For that is my black dog’s name: Sadness. And she will not give up on me until I give up on trying to run the world; on trying to force joy into the hearts of those who are ready to feel it; on imagining that I, and I alone can fix all those who depend on me.

Ste has been an inspiration, because he suddenly understood that he cannot face these things alone and that no amount of addictive, often preposterous behaviour or misplaced distress will fill the gaps in his soul and that ultimately we have to ask for help. We have to say “I need…”, “Can you help” and “I can’t do this without you.”. He let the stories held in for thirty years come spilling out. He joined a group called Hope Street that is the most incredibly heartfelt resource, and he threw everything he had into the blog I set up for him as a means of coping, finding his voice in an arena utterly new to him and quickly catching the attention of radio and print journalism. He has been an inspiration because he has been brave and true, acknowledging the damage he has caused in his own despair and humbling those who love him with his tenacity and willingness to finally allow himself to come completely undone.

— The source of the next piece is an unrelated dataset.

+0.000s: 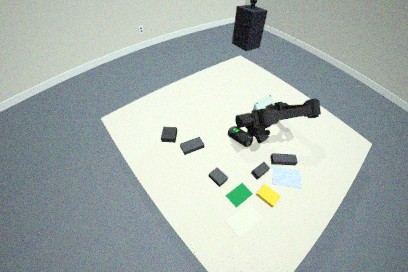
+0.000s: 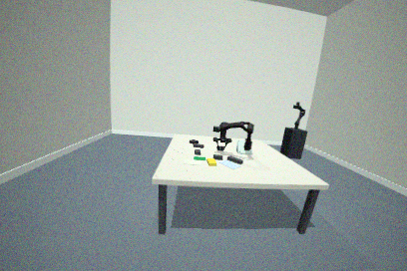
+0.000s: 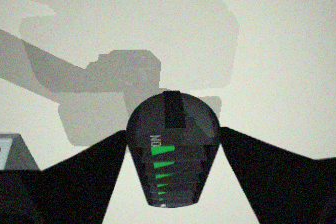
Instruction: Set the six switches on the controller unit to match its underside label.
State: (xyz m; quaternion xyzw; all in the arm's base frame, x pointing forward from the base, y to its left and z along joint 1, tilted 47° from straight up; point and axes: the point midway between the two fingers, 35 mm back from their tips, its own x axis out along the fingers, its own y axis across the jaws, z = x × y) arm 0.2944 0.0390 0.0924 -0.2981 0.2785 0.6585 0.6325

But I have found it more difficult to say I am not alright. For when you are she used to be the one providing the answers, being the font of all wisdom and the one the rest of the family expect to remain solid and dependable, it is much harder to say I am tired. That the burning crick in my neck and shoulder is merely physical, debilitating evidence of my exhaustion and that I have to find other ways now to cope before I fall apart completely. That I do not mean to ignore emails and messages but simply haven’t got it in me to talk today. That I am trying, but sometimes even the trying has to stop.

Today then I am going gently. Letting my family of men sweep the floor and cook the sausages for a breakfast fit for a Queen. I have stopped completely. Deep Heat on my neck and words pouring from my fingers. Reading this and when it gets too much, too true, swapping for the uplifting message in this. I am going gently. Cosy socks on my feet and a hot water bottle tucked between my ear and shoulder, drifting in and out of dreamy naps and sipping at huge mugs of tea Stevie and Finn take turns to make me, while Ste folds laundry and irons uniform. An extra-ordinary but deeply ordinary Sunday, football the sound track to the domesticity going around me and a vegetable curry simmering in the slow cooker.

My depression has never been all-consuming. It lifts as gently as it settles on my shoulders, and I never feel as though life is worth giving up on. It remains for me too beautiful, too joyful, too inspiring to be lived anything other than whole-heartedly. But I have to stop believing I can be all things to all people. That I can fix others while dragging my broken self from pillar to post.

I have to remember that I matter too.